High-Opp
- US first edition cover
- Author: Frank Herbert
- Language: English
- Genre: Science fiction
- Publisher: WordFire Press
- Publication date: March 11, 2012 (e-book) April 5, 2012 (paperback)
- Publication place: United States
- Media type: Print (E-book & Paperback)
- Pages: 232
- ISBN: 1-614-75038-6

= High-Opp =

Posthumous novel by Frank Herbert

High-Opp is a science fiction novel by American writer Frank Herbert, written between The Dragon in the Sea (1956) and Dune (1965), and published posthumously in 2012. It contains a foreword by Kevin J. Anderson, who co-authored many books in the Dune series with Frank Herbert's son, Brian Herbert.

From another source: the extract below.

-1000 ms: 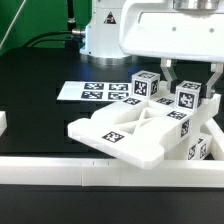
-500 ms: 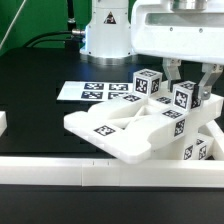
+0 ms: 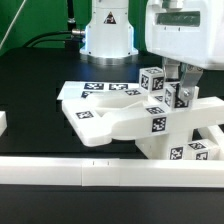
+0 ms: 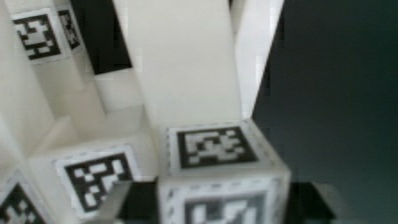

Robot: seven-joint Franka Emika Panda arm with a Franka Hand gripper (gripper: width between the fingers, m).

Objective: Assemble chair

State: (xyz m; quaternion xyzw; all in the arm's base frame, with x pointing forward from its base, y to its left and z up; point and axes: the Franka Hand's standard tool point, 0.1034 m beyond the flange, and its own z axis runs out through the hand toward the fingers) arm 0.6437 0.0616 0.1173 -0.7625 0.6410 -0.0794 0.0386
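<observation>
The chunky white plastic chair (image 3: 135,125), a joined piece of X-braced panel, blocky legs and flat slab bearing small black-and-white square marker tags, sits tilted over the black table (image 3: 30,100), its broad panel reaching toward the exterior view's left and its tagged leg blocks rising at the right. The robot's two-finger gripper (image 3: 178,88) comes down from the white wrist housing at the upper right, its dark fingers (image 3: 170,73) clamped on one upright tagged block of the chair. In the wrist view that block (image 4: 217,150) fills the picture, close and blurred. The flat white marker board (image 3: 95,90) lies on the table behind the panel. A long low white border rail (image 3: 60,170) runs along the near edge.
</observation>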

Though the novel was never published in Herbert's lifetime, some elements of the story were used in his 1977 novel The Dosadi Experiment, sometimes word-for-word.

== Plot summary ==
On a dystopian future Earth, an ongoing series of opinion polls set the boundaries of the caste system: the high scored High-Opps are rewarded with luxury and privilege, while the low-opped struggle for comfort and survival in the crowded Labor Pool. When Senior Liaitor Daniel Movius falls from the upper ranks to the lowest depths of society, he faces the harsh and brutal conditions of the underworld and finds a brewing revolution in need of a leader.